After the vote, former Prime Minister Gordon Brown made an announcement. “Moral Responsibility” To make urgently needed reforms to end-of-life care, the warning that a “postcode lottery” means higher levels of hospice and community care can be found in some areas but not in others.
These will not be footnotes to a dying debate. They are its foundation.
When protective measures will not be enough.
The standard case for assisted dying rests on autonomy: people must be free to make selections, provided they’ve mental capability and will not be coerced. The Scottish bill included extensive safeguards: two independent doctors, a mirrored image period, requirements to debate alternatives and inquiries into social situations.
Safeguards are designed to detect individual coercion: a controlling relative, financial pressure applied by a member of the family. What they cannot detect is a distinct form of stress. A one that requests assisted dying, not because they need to die, but since the system has left them with nothing else they will afford.
gave Equality and Human Rights Commissionwho gave evidence at each stage of the bill’s passage, put the difficulty clearly: “Coercion or pressure is not always directly applied by other people. People with disabilities may feel subtle pressures to end their lives prematurely due to attitudinal barriers, as well as lack of appropriate services and support.”
Marshall Trezzini/EPA
It is instructive to take a look at Canada, which has legalized assisted dying since 2016. Consider Sean Taggerta Canadian man with motor neurone disease, who selected medical assistance to die after his local health authority refused to fund the complete hours of home care his doctors said he needed. The shortage cost him 200 kilos a day, which he couldn’t afford. He made it clear that his decision was shaped by the failure to finance care.
A lady Experienced Having mental health conditions related to military service, he was offered assistance in dying when he asked for a wheelchair lift.
Oh Woman in Ontario He died after years of failing to search out accommodation that didn’t worsen his chronic illness, with 4 doctors writing to the federal government calling their response “unconscionable”.

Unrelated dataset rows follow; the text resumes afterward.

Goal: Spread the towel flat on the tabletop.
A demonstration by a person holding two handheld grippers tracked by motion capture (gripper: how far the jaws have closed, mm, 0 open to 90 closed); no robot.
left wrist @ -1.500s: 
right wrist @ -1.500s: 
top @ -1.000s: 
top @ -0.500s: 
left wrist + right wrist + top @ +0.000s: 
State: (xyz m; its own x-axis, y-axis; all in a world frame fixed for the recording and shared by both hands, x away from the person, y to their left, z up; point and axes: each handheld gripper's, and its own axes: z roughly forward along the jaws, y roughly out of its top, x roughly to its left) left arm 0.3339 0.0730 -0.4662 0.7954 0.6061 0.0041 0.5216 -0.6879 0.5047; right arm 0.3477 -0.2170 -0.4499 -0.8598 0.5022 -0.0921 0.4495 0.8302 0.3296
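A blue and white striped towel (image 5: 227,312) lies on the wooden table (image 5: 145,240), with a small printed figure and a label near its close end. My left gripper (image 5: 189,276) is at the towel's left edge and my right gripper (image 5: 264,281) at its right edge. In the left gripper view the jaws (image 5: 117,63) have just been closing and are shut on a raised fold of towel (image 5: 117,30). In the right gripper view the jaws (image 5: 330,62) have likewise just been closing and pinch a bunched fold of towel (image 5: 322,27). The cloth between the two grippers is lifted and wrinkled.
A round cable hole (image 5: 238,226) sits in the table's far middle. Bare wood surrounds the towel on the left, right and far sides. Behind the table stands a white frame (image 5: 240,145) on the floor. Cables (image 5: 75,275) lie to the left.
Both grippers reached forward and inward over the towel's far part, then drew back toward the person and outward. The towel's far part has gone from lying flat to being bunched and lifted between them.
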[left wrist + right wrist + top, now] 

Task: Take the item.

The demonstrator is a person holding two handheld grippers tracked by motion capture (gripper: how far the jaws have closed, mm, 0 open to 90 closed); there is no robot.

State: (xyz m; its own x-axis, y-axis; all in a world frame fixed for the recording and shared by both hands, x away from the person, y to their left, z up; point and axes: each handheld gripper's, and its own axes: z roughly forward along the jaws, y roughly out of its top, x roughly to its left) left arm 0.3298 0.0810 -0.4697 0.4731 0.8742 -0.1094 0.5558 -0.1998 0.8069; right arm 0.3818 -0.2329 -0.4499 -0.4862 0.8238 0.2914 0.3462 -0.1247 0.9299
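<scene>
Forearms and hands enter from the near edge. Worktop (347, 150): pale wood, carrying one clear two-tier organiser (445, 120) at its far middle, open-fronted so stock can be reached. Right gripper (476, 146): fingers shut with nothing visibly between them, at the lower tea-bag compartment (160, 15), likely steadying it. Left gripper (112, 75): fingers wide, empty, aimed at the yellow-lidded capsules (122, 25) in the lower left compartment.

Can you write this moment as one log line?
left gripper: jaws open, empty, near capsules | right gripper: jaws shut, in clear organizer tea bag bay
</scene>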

In none of those cases did the safeguards fail. The problem is that safeguards weren’t designed to ask if people were selecting death because every other option was removed by systemic failure.
In the US, Oregon has assisted the dying since 1997. 27-year data set (the longest running of any jurisdiction) provides a more disturbing signal. The proportion of patients on public insurance – a robust proxy for low income – continued to rise over the lifetime of the law, reaching 77 percent in 2024. This is nearly twice the state average.

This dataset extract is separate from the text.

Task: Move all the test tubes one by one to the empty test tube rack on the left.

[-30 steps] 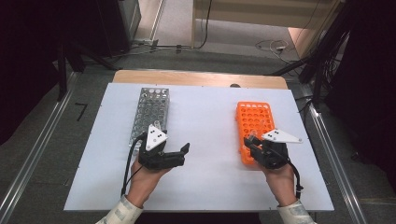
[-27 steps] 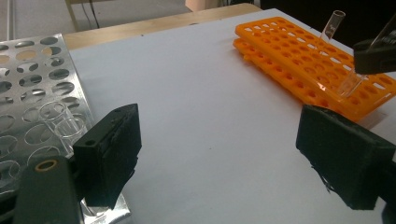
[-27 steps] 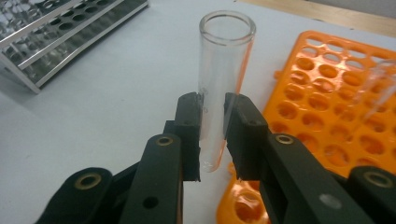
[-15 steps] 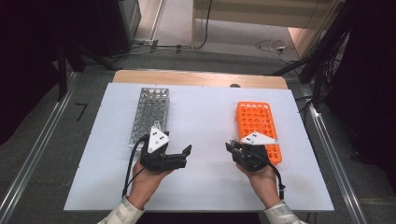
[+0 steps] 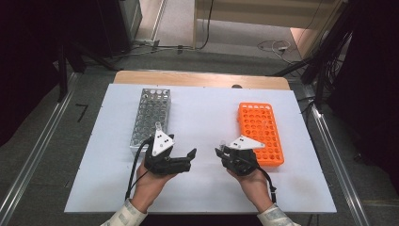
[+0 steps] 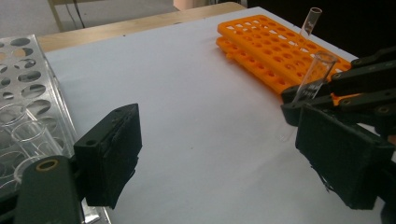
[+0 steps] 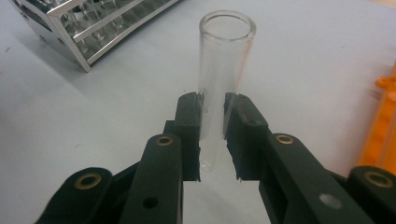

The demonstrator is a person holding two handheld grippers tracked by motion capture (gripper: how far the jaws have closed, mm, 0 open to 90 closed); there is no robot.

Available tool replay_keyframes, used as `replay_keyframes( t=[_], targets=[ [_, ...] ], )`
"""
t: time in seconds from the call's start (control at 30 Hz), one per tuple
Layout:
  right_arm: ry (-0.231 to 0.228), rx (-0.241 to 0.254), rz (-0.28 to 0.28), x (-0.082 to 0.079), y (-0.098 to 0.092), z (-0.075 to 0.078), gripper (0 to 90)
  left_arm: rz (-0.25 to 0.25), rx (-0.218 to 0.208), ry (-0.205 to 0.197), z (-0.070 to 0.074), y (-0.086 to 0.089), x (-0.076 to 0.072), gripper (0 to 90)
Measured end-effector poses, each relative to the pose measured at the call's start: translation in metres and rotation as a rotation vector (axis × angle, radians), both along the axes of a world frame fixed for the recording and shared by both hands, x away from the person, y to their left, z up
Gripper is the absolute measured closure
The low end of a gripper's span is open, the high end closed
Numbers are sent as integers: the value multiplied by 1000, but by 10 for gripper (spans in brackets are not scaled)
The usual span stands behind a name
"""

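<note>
Your right gripper is clenched on a clear glass test tube, the black pads pressing its lower part from both sides. In the right gripper view the tube runs up the middle of the frame, its long axis in line with the jaws, the open mouth at the top centre and the rounded closed end down between the pads. In the left gripper view the same tube stands nearly upright at the right edge, mouth up, leaning a little toward the upper right. In the high view your right gripper sits in the lower middle, just left of the orange rack, with the tube's mouth showing above its tip.

Your left gripper is released: its two pads stand wide apart with bare table between them. In the high view it lies lower left of centre, just beside the near end of the metal rack, and well apart from your right gripper.

A second tube stands tilted in the orange rack at the upper right of the left gripper view.

Both racks rest on a white tabletop, with a wooden edge along its far side. Around it is grey floor and cables at the upper right.
</note>
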State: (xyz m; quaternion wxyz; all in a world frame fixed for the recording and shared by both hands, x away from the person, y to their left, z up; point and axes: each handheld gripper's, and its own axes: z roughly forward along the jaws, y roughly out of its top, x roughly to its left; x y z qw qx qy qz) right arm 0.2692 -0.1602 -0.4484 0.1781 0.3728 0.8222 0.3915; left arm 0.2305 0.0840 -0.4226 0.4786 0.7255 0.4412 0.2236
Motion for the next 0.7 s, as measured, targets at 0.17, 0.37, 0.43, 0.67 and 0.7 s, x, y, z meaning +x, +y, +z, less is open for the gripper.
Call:
replay_keyframes(
  t=[0.17, 0.37, 0.43, 0.67, 0.7],
  targets=[
    [5, -11, 22, 0, 8, -5, 728, -17, -8, -6, 1, -5, 0, 155],
    [-4, -15, 51, -3, 17, -5, 728, -71, -14, 0, 0, -13, -2, 213],
    [-5, -14, 58, -4, 21, -4, 728, -88, -21, 4, -1, -16, -3, 237],
    [-10, -23, 94, -8, 33, -5, 728, -137, -36, 1, -4, -28, -3, 379],
    [-5, -23, 96, -8, 35, -6, 728, -149, -32, 1, -4, -29, -2, 406]
  ],
)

Financial concerns cited as a reason for requesting assisted dying reached a record high that yr. Psychiatric evaluation, required in 27% of cases in 1998, now occurs in lower than 1%. Oregon doesn’t collect income data. It destroys annual case records. Patterns of inequality are hard to identify when nobody is in search of them.
I see Scotland returning to it. Question (The bill failed by only twelve votes). When this happens, the inequality argument must do greater than determine how people vote. It should take the form as suggested.
Any future bill deserves to be examined not just for its protections, but additionally for the conditions under which these protections operate: whether palliative care is genuinely available, whether the dying are financially supported, and whether there are data that show, in real time, what structural disparities are shaping who requests assisted dying and why.
A selection made because there isn’t any other viable option shouldn’t be a free selection. This is strictly the situation in Scotland today, for 1000’s of individuals at the tip of their lives. At the guts of the assisted dying debate is the flawed query. Right: What sort of death does Scotland currently provide, and for whom?